## Task item
Each line of the data below from the one holding "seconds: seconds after" to the one holding "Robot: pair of", inclusive, is to be reproduced exactly; no other line belongs in the answer.
··· Input data ···
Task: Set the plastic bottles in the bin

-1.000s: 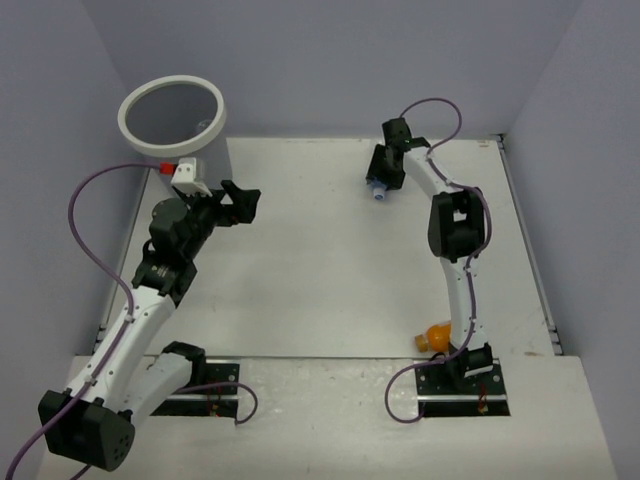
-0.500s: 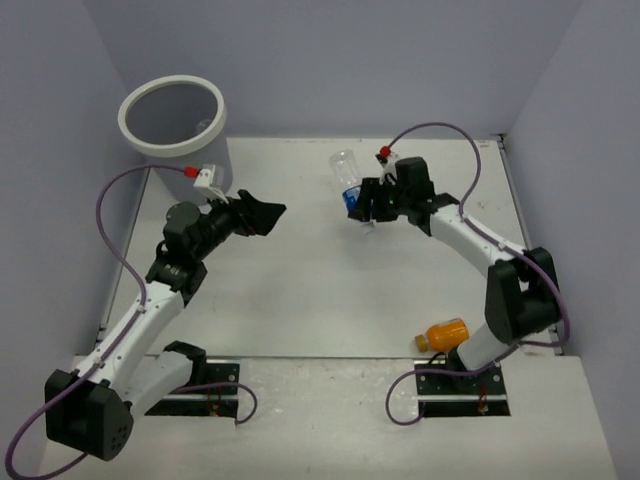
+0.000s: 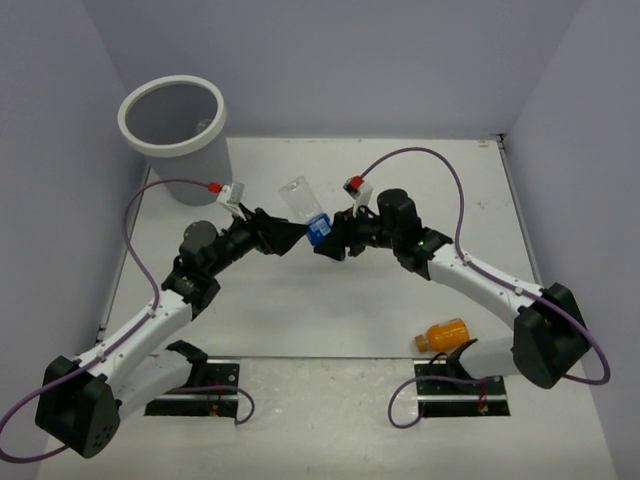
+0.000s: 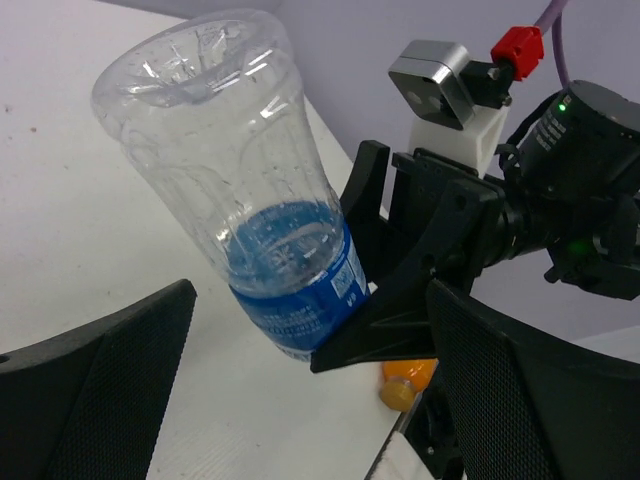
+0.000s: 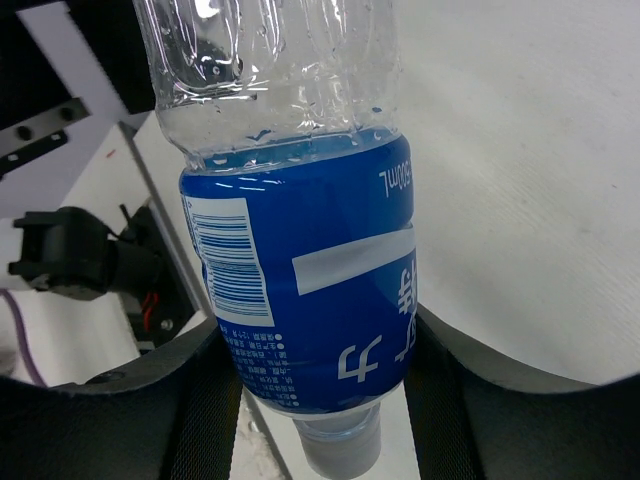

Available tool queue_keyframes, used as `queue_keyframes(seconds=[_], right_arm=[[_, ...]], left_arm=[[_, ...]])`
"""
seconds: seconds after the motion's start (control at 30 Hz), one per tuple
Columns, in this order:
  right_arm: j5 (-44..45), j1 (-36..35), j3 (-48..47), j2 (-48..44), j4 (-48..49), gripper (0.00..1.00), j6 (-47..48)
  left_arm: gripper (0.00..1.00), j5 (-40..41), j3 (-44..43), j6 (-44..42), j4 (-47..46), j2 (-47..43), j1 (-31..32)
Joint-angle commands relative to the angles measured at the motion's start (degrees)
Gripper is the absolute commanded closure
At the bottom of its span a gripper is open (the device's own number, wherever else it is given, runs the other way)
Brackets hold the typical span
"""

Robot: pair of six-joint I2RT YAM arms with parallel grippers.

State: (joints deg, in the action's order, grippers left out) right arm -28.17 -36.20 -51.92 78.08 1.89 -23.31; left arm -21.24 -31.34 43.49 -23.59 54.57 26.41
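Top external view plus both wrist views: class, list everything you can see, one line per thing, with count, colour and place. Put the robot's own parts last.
clear bottle: one, clear with blue label, raised over mid-table, base tilted up.
orange bottle: one, orange, lying on the table by the right arm's base.
bin: one, white-grey, far left corner.
table: one, white, under everything.
cables: two, purple, looping along the arms.
left arm: one, white and black, jaws open either side of the clear bottle, not touching it.
right arm: one, white and black, jaws shut on the clear bottle's label.
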Motion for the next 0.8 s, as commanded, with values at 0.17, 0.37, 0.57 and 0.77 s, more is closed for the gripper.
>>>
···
## Answer area
seconds: seconds after the motion's start (control at 30 Hz), one per tuple
Columns, in this order:
  right_arm: j5 (-44..45), j1 (-36..35), j3 (-48..47), j2 (-48..44), j4 (-48..49), gripper (0.00..1.00), j6 (-47..48)
  left_arm: gripper (0.00..1.00), j5 (-40..41), j3 (-44..43), j6 (-44..42), j4 (-47..46), j2 (-47..43), j1 (-31..32)
Joint-angle commands relative to the angles measured at the motion's start (degrees)
Gripper is the absolute commanded closure
At the bottom of its span a gripper is open (the device's own number, wherever else it is given, runs the other way)
Brackets hold the typical span
"""

Robot: pair of six-joint I2RT YAM arms with parallel grippers.

The exercise is complete with this answer.